Assigned task
What you return must match the listing below exactly, minus any pictures.

──────── Given material ────────

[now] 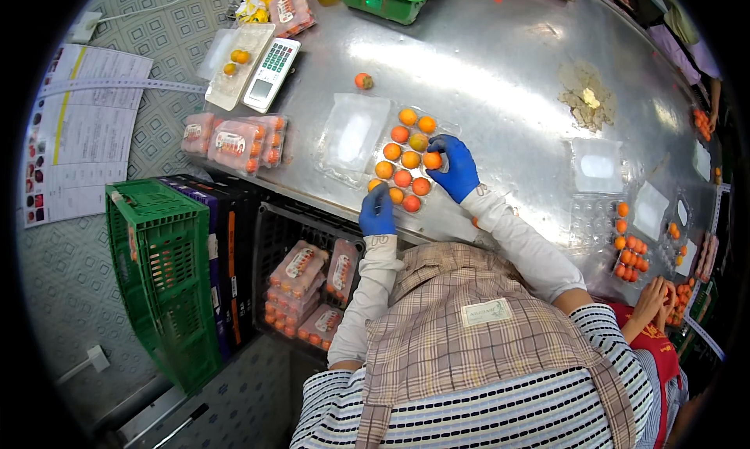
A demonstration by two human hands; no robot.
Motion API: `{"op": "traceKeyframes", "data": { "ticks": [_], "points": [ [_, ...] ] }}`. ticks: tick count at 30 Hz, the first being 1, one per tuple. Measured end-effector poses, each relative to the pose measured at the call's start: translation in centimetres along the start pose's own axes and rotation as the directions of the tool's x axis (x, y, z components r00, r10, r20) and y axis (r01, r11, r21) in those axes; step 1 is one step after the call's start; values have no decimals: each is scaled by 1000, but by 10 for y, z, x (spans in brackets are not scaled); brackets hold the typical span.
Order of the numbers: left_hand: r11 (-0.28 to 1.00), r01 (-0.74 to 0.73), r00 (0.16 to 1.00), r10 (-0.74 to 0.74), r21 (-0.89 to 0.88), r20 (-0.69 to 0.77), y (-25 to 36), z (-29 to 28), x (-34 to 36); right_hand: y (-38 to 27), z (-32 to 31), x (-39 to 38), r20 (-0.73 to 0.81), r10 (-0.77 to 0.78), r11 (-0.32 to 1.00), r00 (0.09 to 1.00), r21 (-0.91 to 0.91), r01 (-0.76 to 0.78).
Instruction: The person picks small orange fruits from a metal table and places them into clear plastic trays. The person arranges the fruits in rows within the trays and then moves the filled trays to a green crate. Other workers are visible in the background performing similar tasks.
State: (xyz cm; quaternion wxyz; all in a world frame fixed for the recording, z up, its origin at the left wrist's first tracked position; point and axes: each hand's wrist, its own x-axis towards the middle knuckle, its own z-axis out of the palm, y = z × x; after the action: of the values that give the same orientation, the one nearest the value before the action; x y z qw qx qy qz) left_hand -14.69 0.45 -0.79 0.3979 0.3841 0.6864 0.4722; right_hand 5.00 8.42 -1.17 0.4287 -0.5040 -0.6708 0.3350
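Observation:
A clear plastic tray [445,129] filled with rows of round orange-red fruit [401,178] lies on the metal table in front of me. My right hand [455,168], in a blue glove, has its thumb and fingers closed round an orange fruit [432,160] at the tray's right side. At the near left corner, my blue-gloved left hand [378,212] is closed, its fingertips against the tray's edge beside a fruit [374,185]. What those fingers grip is hidden. The clear lid [355,137], with a white pad, extends left of the fruit. One loose fruit [363,81] with a green top sits beyond it.
Packed fruit boxes [233,143] and a white scale [271,74] stand at the left. Below the edge, a black crate [269,238] holds more packs, beside a green crate [164,273]. Co-workers' hands [655,302] and trays [598,207] are at the right.

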Motion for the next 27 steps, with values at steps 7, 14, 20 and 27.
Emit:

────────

Answer area
[now] 
A demonstration by two human hands; no robot.
Motion API: `{"op": "traceKeyframes", "data": { "ticks": [_], "points": [ [_, ...] ] }}`. ticks: tick count at 30 Hz, the first being 1, one per tuple. Measured end-effector poses, each relative to the pose measured at the call's start: translation in centimetres along the start pose's own axes and rotation as the directions of the tool's x axis (x, y, z components r00, r10, r20) and y axis (r01, r11, r21) in those axes; step 1 is one step after the call's start; values have no decimals: each is scaled by 1000, but by 10 for y, z, x (spans in brackets are not scaled); brackets hold the typical span.
Order of the numbers: left_hand: r11 (-0.28 to 1.00), r01 (-0.74 to 0.73), r00 (0.16 to 1.00), r10 (-0.74 to 0.74), r21 (-0.89 to 0.88), r20 (-0.69 to 0.77), y (-25 to 36), z (-29 to 28), x (-34 to 36); right_hand: y (-38 to 27), z (-32 to 31), x (-39 to 38), r20 (-0.73 to 0.81), r10 (-0.77 to 0.78), r11 (-0.32 to 1.00), r00 (0.09 to 1.00), r21 (-0.91 to 0.91), r01 (-0.76 to 0.78).
Instruction: The person picks small orange fruits from a metal table and places them into clear plastic trays. The person arranges the fruits in rows within the trays and then moves the filled trays to a green crate. Other workers are visible in the background performing similar tasks.
State: (xyz cm; quaternion wxyz; all in a world frame fixed for the recording, z up, its origin at the left wrist's first tracked position; point and axes: each hand's wrist, its own x-axis towards the middle knuckle, its own z-axis out of the palm, y = z × x; after the action: of the values that give the same orientation, the one nearest the value before the action; x y z qw qx qy qz) left_hand -14.69 0.45 -0.79 0.3979 0.3841 0.6864 0.4722; right_hand 5.00 8.42 -1.17 0.4287 -0.5040 -0.6708 0.3350
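Observation:
A clear plastic tray [445,129] filled with rows of round orange-red fruit [401,178] lies on the metal table in front of me. My right hand [455,168], in a blue glove, has its thumb and fingers closed round an orange fruit [432,160] at the tray's right side. At the near left corner, my blue-gloved left hand [378,212] is closed, its fingertips against the tray's edge beside a fruit [374,185]. What those fingers grip is hidden. The clear lid [355,137], with a white pad, extends left of the fruit. One loose fruit [363,81] with a green top sits beyond it.
Packed fruit boxes [233,143] and a white scale [271,74] stand at the left. Below the edge, a black crate [269,238] holds more packs, beside a green crate [164,273]. Co-workers' hands [655,302] and trays [598,207] are at the right.
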
Motion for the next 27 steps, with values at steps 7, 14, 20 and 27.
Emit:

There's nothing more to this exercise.